Feeling patriotic towards a country of traitors.

US best values have been lost long time ago.

EvilCartyen@feddit.dk on 04 Jul 09:29 next collapse

I imagine almost everyone who’s not American, like 95.5% of the world population.

walktheplank@lemmy.world on 04 Jul 10:31 next collapse

Best day to begin taking your country back. Too bad the couch is so comfy.

FlyingCircus@lemmy.world on 04 Jul 15:21 collapse

You know there are people out there who are actually getting off their couch and fighting?Active revolution isn’t for everyone, but you don’t have to keep normalizing laziness and cowardice. You can instead use your voice to encourage action.

jaggedrobotpubes@lemmy.world on 04 Jul 21:32 next collapse

Good energy here.

Thank you.

walktheplank@lemmy.world on 05 Jul 00:33 collapse

I have. I get berated. Fuck america.

vxx@lemmy.world on 04 Jul 11:10 next collapse

Because of Patriotism they had it so easy to turn it into Nationalism and now turn it to fascism.

Machinist@lemmy.world on 04 Jul 11:54 next collapse

I’m celebrating Happy Fireworks Day!

I’ve got new neighbors that are probably about to hear, “Fire in the hole!” unironically for the first time. You can actually see the shockwave from my blackpowder signal cannon. Good chance the cops show up.
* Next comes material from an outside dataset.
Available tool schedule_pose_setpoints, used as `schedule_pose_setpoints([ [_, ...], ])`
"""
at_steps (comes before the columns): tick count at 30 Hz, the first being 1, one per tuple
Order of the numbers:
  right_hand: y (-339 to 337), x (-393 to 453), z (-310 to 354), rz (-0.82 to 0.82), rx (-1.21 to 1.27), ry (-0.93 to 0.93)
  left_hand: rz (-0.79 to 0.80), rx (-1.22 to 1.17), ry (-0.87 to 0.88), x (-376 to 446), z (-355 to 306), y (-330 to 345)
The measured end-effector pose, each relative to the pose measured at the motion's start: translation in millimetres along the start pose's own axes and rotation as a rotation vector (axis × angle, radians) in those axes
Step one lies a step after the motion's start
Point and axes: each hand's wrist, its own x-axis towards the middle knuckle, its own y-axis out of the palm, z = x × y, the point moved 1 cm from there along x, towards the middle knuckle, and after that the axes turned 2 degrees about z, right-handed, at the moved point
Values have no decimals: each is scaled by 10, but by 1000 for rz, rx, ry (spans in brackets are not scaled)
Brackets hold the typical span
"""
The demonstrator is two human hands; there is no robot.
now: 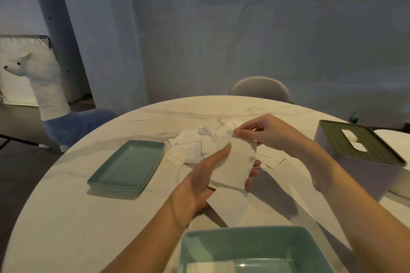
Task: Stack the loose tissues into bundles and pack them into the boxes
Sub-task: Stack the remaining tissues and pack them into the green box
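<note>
My left hand [203,180] cups a small bundle of white tissues [235,164] above the marble table, thumb across its face. My right hand [269,132] pinches the top edge of the bundle's uppermost tissue. Behind them a loose pile of white tissues [193,150] lies spread on the table. Another tissue [228,205] lies flat under my left hand. An open teal box [250,248] sits at the near edge with some white tissue inside at its left. Its teal lid [128,166] rests to the left.
A lilac tissue box with a dark green slotted lid [359,155] stands at the right. The round marble table [73,217] has a chair back [260,88] behind it. A plush alpaca [46,99] stands on the floor at left.
</note>
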Motion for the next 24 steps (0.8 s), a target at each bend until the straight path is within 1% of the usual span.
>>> schedule_pose_setpoints([
  [2, -10, 11, -20, -9, -9, -14, -4, 62, 11, -1, 17, -22],
  [4, -4, 29, -51, -88, -49, -42, -18, 81, 20, 6, 34, -25],
  [5, -1, 50, -79, -170, -67, -72, -27, 70, 31, 5, 39, -24],
  [8, -45, 77, -102, -509, -65, -192, -13, 43, 73, -39, 37, 34],
  [9, -80, 68, -68, -581, -36, -220, 4, 0, 65, -34, 47, 37],
  [10, -123, 47, -4, -607, 12, -237, 24, -59, 55, -32, 48, 36],
  [11, -167, 28, 63, -584, 70, -247, 34, -127, 52, -19, 55, 16],
  [12, -205, -4, 147, -519, 143, -257, 24, -197, 49, -1, 54, -6],
  [15, -216, -115, 333, -186, 416, -235, -37, -286, 24, 54, 51, -60],
  [16, -175, -129, 352, -102, 425, -228, -37, -285, 13, 56, 48, -58],
  [17, -112, -115, 336, -58, 350, -219, -39, -267, 17, 49, 43, -49],
  [18, -36, -91, 305, -46, 221, -205, -44, -235, 37, 22, 27, -8],
  [20, 121, -26, 204, -57, -61, -174, -86, -180, 84, 12, -16, 0],
  [21, 180, 15, 141, -61, -148, -157, -95, -170, 100, 5, -50, 15],
  [24, 191, 53, 55, -97, -149, -28, -139, -149, 138, -57, -108, -33],
])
I usually use the cannon to vaporize 10oz of kerosene for a nice mushroom cloud of fire, but I’ll have to see how it goes.

I’m a pyro.

Y’all wear safety glasses if having bottle rocket fights or roman candle duels.

TheLastOfHisName@lemmy.dbzer0.com on 04 Jul 12:37 next collapse

“Come all ye young rebels And list while I sing For the love of one’s country Tis a terrible thing It banishes fear with the Speed of a flame And makes us all part of The patriot’s game…”

Zephorah@discuss.online on 04 Jul 15:08 collapse

It’s a free show. With the right people it’s good, but I understand your feeling.